OCaml is a deterministic programming language in that it has a fixed processing order, and the goal of this mini-project is to become aware of this processing order.

To this end, here is a family of tracing identity functions:

let an_int n =
 (* an_int : int -> int *)
  let () = Printf.printf "processing %d...\n" n in
  n;;

let a_bool b =
 (* a_bool : bool -> bool *)
  let () = Printf.printf "processing %B...\n" b in
  b;;

let a_char c =
 (* a_char : char -> char *)
  let () = Printf.printf "processing '%c'...\n" c in
  c;;

let a_string s =
 (* a_string : string -> string *)
  let () = Printf.printf "processing \"%s\"...\n" s in
  s;;

let a_unit () =
 (* a_unit : unit -> unit *)
  let () = Printf.printf "processing the unit value...\n" in
  ();;

let a_function f =
 (* a_function : ('a -> 'b) -> 'a -> 'b *)
  let () = Printf.printf "processing a function...\n" in
  fun x -> f x;;

let a_function' name f =
 (* a_function' : string -> ('a -> 'b) -> 'a -> 'b *)
  let () = Printf.printf "processing the %s function...\n" name in
  fun x -> f x;;

Resources

Question 01

In an addition (+ in infix notation), are the operands (i.e., the arguments of +) evaluated from left to right or from right to left?

Answer to Question 01

Let’s try:

# an_int 1 + an_int 10;;
processing 10...
processing 1...
- : int = 11
#

Since the processing order of OCaml is fixed, this example is enough to conclude that the operands of an addition are evaluated from right to left.

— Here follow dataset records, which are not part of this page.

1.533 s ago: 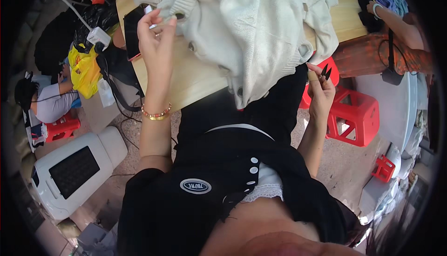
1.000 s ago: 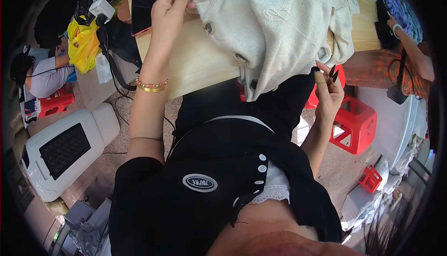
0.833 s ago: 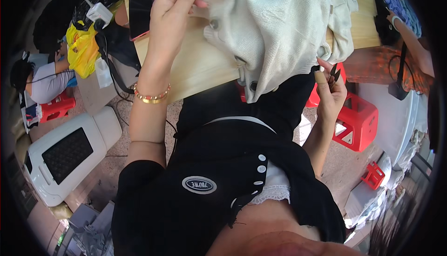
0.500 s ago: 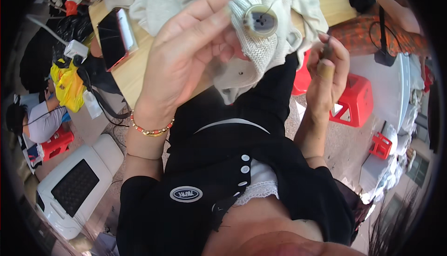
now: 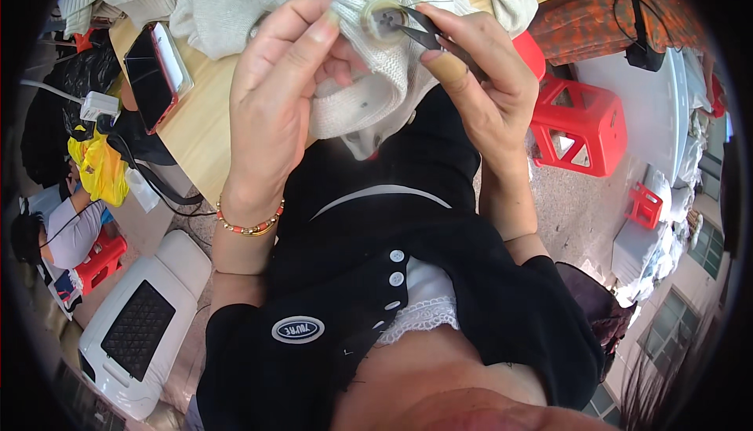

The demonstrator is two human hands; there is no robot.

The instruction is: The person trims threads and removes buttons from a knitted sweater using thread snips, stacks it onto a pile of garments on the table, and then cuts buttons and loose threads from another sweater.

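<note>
My left hand [image 5: 274,94] pinches a fold of a cream knitted garment [image 5: 345,70] and holds it up close to the camera. A large pale button [image 5: 383,20] sits on that fold, just above my left fingers. My right hand [image 5: 478,86] holds small dark thread snips [image 5: 427,35] with their tips touching the button. The rest of the garment lies heaped on the wooden table [image 5: 200,129] behind my hands.
A phone in a red case [image 5: 157,70] lies on the table's left part. A white heater [image 5: 141,329] stands on the floor at lower left. Red plastic stools [image 5: 580,125] stand at the right. A seated person [image 5: 63,231] is at far left.
Both hands have come up from the table toward the camera. My left hand lifted the buttoned fold, and my right hand rose from beside my lap and brought the snips to the button.
</note>
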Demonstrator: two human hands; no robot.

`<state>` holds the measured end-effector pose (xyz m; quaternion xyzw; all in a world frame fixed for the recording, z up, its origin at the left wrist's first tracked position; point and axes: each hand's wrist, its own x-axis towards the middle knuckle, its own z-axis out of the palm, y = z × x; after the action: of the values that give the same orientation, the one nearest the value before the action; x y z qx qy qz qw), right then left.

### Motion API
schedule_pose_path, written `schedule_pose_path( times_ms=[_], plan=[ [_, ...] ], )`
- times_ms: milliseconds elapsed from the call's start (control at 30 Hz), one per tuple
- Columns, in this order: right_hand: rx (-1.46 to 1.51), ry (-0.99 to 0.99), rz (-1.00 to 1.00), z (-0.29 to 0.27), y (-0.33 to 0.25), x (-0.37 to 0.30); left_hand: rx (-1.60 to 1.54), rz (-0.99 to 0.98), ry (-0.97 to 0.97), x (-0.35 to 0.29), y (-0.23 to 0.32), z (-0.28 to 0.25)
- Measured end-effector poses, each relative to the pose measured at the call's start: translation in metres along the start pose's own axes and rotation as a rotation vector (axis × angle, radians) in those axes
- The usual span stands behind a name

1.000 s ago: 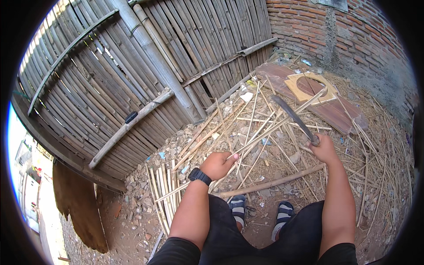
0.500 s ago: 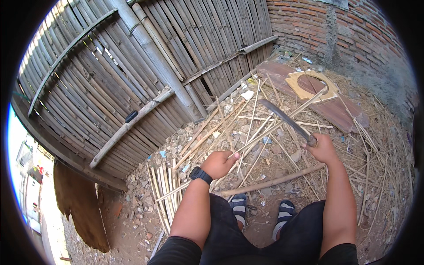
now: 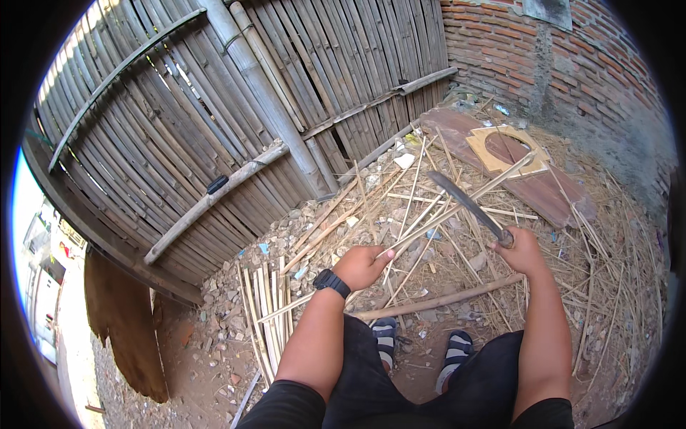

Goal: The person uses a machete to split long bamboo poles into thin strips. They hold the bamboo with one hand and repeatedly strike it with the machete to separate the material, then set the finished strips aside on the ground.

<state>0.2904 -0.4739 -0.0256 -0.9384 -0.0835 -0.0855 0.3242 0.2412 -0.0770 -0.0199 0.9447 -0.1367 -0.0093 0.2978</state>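
Note:
My left hand [image 3: 361, 267], with a dark watch on its wrist, is closed around a long, pale bamboo strip [image 3: 486, 187]. The strip runs from beside my left forearm up to the far right. In my right hand [image 3: 522, 252] is the handle of a machete [image 3: 468, 204], its dark, curved blade pointing up and to the left. The blade crosses over the strip in view; whether they touch I cannot tell. Below the hands, a thick brown pole [image 3: 443, 297] lies in front of my feet.
Split bamboo pieces [image 3: 266, 314] lie left of my left arm. A bamboo fence [image 3: 214, 121] rises at the left and back, a brick wall [image 3: 493, 50] at the back right. A brown board [image 3: 547, 196] and a yellowish cut-out panel [image 3: 482, 146] rest on rubble and straw.
The view has shifted slightly, and the surroundings sit a little lower and farther right. Both hands keep their holds, with little movement of the machete or strip.

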Motion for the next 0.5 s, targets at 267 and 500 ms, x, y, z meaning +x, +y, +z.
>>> schedule_pose_path(
  times_ms=[267,500],
  plan=[
    [-0.007,0.022,0.088,-0.01,-0.01,-0.003,0.004,-0.037,0.004,0.003,0.0,-0.005],
    [-0.015,-0.121,0.066,0.0,-0.001,0.003,0.055,-0.045,-0.047,-0.001,0.005,-0.005]
  ],
)
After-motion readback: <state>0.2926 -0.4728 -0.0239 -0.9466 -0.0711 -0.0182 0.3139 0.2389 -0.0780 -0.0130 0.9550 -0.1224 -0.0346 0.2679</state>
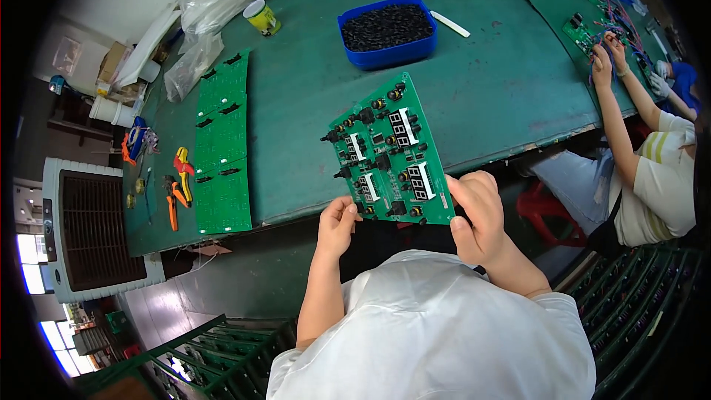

Not just for addition, but also for the other arithmetic operations:

# an_int 10 - an_int 1;;
processing 1...
processing 10...
- : int = 9
# an_int 5 * an_int 4;;
processing 4...
processing 5...
- : int = 20
# an_int 5 / an_int 0;;
processing 0...
processing 5...
Exception: Division_by_zero.
#

Interlude

Alfrothul: Does the answer scale to nested operations?

Anton: Nested operations.

Alfrothul: Well, yes, you know, (1 + 10) + 100, for example.

Anton: Ah, right. If so, 100 should be evaluated first.

Alfrothul: Right. And then 10, and then 1.

Anton: Well, let’s try:

# (an_int 1 + an_int 10) + an_int 100;;
processing 100...
processing 10...
processing 1...
- : int = 111
#

Alfrothul: Wait – we should also trace the result of the inner addition:

# an_int (an_int 1 + an_int 10) + an_int 100;;
processing 100...
processing 10...
processing 1...
processing 11...
- : int = 111
#

Anton: Ah, right, then both operands of the outer addition are traced.

Alfrothul: Just to make sure, let me reassociate the additions.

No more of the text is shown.